%%

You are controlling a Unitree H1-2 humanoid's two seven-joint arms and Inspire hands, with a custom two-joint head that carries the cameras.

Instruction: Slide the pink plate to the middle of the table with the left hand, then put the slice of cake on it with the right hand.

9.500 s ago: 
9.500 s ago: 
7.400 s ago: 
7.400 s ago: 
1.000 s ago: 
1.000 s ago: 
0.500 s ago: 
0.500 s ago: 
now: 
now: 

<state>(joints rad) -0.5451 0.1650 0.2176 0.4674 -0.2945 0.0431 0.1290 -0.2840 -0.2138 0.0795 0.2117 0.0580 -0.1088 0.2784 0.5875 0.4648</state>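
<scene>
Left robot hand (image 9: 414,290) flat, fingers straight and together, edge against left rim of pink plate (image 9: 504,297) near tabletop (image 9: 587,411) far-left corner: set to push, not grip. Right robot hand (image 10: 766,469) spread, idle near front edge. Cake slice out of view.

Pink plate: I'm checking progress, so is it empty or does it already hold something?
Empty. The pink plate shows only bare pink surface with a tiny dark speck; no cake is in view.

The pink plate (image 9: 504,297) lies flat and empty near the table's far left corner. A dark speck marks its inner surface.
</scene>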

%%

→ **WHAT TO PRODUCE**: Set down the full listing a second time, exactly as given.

→ **ANSWER BOX**:
You are controlling a Unitree H1-2 humanoid's two seven-joint arms and Inspire hands, with a custom two-joint head that carries the cameras.

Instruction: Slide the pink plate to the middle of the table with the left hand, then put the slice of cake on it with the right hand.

9.500 s ago: 
9.500 s ago: 
7.400 s ago: 
7.400 s ago: 
1.000 s ago: 
1.000 s ago: 
0.500 s ago: 
0.500 s ago: 
now: 
now: 

<state>(joints rad) -0.5451 0.1650 0.2176 0.4674 -0.2945 0.0431 0.1290 -0.2840 -0.2138 0.0795 0.2117 0.0580 -0.1088 0.2784 0.5875 0.4648</state>
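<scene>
Left robot hand (image 9: 414,290) flat, fingers straight and together, edge against left rim of pink plate (image 9: 504,297) near tabletop (image 9: 587,411) far-left corner: set to push, not grip. Right robot hand (image 10: 766,469) spread, idle near front edge. Cake slice out of view.

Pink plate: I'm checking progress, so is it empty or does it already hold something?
Empty. The pink plate shows only bare pink surface with a tiny dark speck; no cake is in view.

The pink plate (image 9: 504,297) lies flat and empty near the table's far left corner. A dark speck marks its inner surface.
</scene>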

The required response has been given in full.